The crux of this theory is that the human individual exists within the context of the natural world, and that illness in the individual arises from disorder. One might rightly ask, how does an individual inseparable from nature manifest disorder from within the context of nature? The sources of illness named in this ancient medical theory give us further insight into a philosophical and scientific perspective of the individual as being equivalent to his/her context. What is a human being? A human is at once natural, personal, and social. Interestingly, the sources of illness in this ancient medical theory are natural, personal and societal. One could depart from a natural state of being through disorderly social conduct, indulging personal emotions, or from onslaught by external pathogenic factors. Wind, water, damp, cold, and heat were forces observed in nature that could, in excess, harass the individual. Strength against pathogenic factors, either internal or external, was believed to arise from a state of piety. Concepts of spiritual correctness (zheng qi), personal integrity (zhi), and harmony with the unfolding of the present moment as it is (Tao) arose from a soup of Confucist, Taoist, and Buddhist philosophy, all of which espoused ideas on the right relationship between an individual and society within the context of the natural world. There continue to be many interpretations of five phases and five elements theory, expressing these core ideas. What delights practitioners of Traditional Chinese Medicine is the opportunity to consider a patient within the full context as a natural, personal and social organism.

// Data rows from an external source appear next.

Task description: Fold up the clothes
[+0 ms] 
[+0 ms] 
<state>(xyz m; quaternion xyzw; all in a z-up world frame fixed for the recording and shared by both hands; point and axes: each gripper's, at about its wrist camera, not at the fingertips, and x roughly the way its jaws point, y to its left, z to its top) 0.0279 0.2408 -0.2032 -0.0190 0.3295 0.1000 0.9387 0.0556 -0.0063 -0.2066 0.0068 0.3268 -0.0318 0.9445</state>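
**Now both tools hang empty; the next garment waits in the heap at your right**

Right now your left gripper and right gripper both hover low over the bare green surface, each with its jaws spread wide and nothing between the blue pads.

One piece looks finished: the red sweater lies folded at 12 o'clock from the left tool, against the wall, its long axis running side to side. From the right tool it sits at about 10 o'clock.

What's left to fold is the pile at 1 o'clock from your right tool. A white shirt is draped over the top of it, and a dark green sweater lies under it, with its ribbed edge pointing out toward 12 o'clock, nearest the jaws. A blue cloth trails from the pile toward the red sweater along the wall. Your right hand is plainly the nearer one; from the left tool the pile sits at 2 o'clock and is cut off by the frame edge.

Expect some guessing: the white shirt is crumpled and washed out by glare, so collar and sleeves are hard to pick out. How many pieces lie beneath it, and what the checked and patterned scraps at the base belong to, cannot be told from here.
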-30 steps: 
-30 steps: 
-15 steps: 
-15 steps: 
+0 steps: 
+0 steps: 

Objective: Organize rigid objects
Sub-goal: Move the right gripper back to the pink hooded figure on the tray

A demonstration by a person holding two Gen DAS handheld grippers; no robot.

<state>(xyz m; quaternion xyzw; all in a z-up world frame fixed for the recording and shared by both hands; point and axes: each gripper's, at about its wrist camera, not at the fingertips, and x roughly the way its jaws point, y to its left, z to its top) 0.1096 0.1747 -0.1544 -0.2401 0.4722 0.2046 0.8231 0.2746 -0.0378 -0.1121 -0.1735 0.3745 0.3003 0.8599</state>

Acupuncture for the Treatment of Psychosomatic Illness
Dr. Leon Hammer is one of the significant contributors to the five-phases style of Traditional Chinese Medicine. He was seminal in teaching five phases philosophy to Western students, and a number of next-generation teachers have branched out from that material and continued this vein of theory and practice. Lonny Jarrett is one of them. The body of published material in the five element style of practice, which seeks to consider the more subtle psycho-spiritual-emotional dimensions of humanity, continues to grow as a side-vein to other systems of TCM that focus more on internal medicine and physical illness. There will always be a small percentage of students coming through the system who are interested in specializing in the spiritual-emotional aspect, in effect, the psychotherapeutics of acupuncture. Five phases theory provides a strong context for consideration of the patient as a spiritual, emotional and social being, as well as a natural one. This enables the practitioner to treat the more subtle emotional-mental-spiritual bodies of the patient, as well as the animal body. In effect, the material body is seen as a gateway to the subtle bodies, and the acupuncture meridians and points linked to the organ systems can be used to access the emotional, mental and spiritual aspects of the patient.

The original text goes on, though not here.